Les regards seront bien évidemment tournés vers Arnaud Montebourg. Car si Benoît Hamon, Gérard Filoche et Marie-Noëlle Lienemann ont annoncé leur participation à la primaire de la Belle Alliance populaire, en janvier 2017, l’ancien ministre de l’Économie laisse planer le doute. Il s’efforce en effet de faire comprendre, depuis l’annonce de sa candidature, qu’il pourrait se présenter directement devant les Français si d’aventure François Hollande était de nouveau candidat.
"Oui, ce serait bien qu’il s’engage formellement à prendre part à la primaire, et le plus rapidement possible, admet Jérôme Guedj. S’il attend le 15 décembre pour se prononcer comme il l’a dit jusqu’à présent, ce n’est pas bon pour la primaire, car ça la décrédibilise."
Arnaud Montebourg serait prêt à faire ce pas vers l’unité au sein des frondeurs du PS. C’est en tout cas ce qu’a récemment laissé entendre l’un de ses proches, Laurent Baumel, député d’Indre-et-Loire, selon Jérôme Guedj.

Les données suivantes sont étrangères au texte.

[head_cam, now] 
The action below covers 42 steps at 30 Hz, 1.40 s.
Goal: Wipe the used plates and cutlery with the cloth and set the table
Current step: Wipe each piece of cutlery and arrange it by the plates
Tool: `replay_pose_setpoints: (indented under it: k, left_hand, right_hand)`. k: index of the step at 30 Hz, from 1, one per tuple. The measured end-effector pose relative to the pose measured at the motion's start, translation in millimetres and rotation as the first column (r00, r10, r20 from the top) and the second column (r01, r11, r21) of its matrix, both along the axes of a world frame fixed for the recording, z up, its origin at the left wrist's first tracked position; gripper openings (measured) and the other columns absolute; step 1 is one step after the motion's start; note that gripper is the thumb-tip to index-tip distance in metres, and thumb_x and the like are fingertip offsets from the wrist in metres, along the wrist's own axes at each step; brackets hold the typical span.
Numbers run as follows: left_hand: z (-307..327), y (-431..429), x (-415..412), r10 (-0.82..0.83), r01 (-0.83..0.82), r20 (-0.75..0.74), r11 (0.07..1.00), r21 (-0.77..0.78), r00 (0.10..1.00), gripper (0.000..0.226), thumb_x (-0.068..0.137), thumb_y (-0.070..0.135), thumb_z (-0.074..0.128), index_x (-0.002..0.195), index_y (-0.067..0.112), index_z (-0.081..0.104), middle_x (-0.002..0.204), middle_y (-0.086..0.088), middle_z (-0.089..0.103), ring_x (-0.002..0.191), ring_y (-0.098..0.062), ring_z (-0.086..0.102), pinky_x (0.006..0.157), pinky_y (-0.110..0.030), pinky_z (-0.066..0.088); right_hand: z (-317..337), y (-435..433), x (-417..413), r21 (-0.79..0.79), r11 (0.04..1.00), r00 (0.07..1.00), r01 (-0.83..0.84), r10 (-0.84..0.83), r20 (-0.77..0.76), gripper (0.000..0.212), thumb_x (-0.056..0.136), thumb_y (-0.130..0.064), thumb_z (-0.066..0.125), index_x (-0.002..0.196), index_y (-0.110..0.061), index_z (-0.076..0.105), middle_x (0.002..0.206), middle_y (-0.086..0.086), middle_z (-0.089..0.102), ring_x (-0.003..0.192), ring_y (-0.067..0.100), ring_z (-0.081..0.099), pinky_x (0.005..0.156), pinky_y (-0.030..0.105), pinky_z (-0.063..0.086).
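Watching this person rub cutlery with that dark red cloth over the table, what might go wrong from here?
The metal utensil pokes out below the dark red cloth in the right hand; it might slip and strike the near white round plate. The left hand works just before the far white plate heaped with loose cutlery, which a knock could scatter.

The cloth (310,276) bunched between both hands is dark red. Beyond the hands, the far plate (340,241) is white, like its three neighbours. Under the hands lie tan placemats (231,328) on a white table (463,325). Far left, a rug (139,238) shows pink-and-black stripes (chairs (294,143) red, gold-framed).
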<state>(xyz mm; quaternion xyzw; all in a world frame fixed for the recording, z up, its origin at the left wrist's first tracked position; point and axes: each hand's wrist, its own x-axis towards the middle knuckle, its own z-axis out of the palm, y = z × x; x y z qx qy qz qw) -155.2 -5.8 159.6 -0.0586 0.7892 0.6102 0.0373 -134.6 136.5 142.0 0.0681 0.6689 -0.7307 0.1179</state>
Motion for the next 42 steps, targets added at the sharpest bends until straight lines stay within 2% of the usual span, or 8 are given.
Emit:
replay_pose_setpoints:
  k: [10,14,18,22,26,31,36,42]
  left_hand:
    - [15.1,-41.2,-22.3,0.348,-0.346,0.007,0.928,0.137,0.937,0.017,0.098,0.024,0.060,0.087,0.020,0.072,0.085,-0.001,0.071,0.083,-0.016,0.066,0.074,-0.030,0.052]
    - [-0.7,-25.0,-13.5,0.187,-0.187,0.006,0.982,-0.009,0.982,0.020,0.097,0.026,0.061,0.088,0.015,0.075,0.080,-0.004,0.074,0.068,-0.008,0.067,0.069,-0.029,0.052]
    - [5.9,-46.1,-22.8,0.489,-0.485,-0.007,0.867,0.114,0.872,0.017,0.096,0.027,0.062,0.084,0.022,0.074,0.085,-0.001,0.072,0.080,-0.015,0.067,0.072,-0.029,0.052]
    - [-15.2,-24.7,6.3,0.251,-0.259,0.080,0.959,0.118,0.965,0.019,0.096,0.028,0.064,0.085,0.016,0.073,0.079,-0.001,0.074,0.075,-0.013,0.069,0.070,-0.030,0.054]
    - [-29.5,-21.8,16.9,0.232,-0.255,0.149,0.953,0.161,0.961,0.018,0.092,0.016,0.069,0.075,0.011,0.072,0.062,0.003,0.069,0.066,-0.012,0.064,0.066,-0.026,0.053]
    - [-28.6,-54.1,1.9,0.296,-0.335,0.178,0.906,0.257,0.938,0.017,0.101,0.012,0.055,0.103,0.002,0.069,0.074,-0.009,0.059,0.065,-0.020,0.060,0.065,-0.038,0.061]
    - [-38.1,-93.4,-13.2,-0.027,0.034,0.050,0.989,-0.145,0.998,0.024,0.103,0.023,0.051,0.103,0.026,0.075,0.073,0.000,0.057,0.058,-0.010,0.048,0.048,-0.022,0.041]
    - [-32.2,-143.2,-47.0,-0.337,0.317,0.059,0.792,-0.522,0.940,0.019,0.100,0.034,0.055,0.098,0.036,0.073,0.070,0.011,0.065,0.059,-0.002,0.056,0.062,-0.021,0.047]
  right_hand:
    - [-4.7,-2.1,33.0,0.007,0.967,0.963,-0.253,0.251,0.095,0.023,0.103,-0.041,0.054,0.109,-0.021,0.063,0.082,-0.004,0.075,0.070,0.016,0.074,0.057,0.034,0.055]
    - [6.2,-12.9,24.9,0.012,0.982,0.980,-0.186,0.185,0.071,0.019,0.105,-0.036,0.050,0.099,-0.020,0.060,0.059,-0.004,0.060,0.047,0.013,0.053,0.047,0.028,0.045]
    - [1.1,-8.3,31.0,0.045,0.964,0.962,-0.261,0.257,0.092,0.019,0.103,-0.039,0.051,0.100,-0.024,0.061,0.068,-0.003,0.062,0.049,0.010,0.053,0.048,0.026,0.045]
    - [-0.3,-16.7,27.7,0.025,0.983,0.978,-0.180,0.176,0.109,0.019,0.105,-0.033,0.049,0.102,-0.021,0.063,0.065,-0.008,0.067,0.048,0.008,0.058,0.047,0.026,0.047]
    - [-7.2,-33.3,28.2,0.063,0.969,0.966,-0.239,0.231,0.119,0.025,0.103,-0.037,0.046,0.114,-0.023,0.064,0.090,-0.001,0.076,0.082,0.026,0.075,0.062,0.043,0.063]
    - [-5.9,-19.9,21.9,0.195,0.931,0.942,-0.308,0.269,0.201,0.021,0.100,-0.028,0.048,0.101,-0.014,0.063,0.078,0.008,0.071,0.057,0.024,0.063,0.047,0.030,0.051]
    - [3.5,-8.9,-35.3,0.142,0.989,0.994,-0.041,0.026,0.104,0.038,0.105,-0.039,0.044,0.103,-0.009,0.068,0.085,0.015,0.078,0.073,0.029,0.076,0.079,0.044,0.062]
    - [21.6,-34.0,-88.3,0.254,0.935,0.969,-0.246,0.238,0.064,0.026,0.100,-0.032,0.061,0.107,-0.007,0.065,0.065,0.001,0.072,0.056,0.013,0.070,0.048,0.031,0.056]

Les discours, ce dimanche, seront donc suivis avec beaucoup d'attention. Le mouvement anti-Hollande a suscité un grand espoir au sein des sympathisants de la gauche du PS. Ceux-ci veulent encore croire à une possible victoire en 2017, basée sur de "vraies politiques sociales". Pour les chefs de file de À gauche pour gagner, l’objectif est clair : ne surtout pas apparaître divisés et risquer d’être comparés aux candidats de la primaire de la droite.
"On peut avoir des doutes sur la capacité de Montebourg et d’autres à oublier leur ego"
S’agira-t-il d’un vœu pieux ? "S’ils parviennent à ne pas trop étaler leurs doutes et leurs divisions, ce rendez-vous de La Rochelle sera un pari réussi", affirme Olivier Rouquan. "Mais on sait comment fonctionne le jeu politique et médiatique et on peut avoir des doutes sur la capacité de Montebourg et d’autres à oublier leur ego. C’est la primaire qui veut ça : ils veulent faire parler d’eux donc, d’une certaine manière, ils sont obligés de faire le buzz", poursuit-il.
"C’est vrai que la présidentielle rend fou, admet Jérôme Guedj. Mais on va essayer de faire la démonstration que ce qu’on a pu faire par le passé avec la motion B, à savoir se réunir sur un texte commun, est à nouveau possible dans la période qui vient."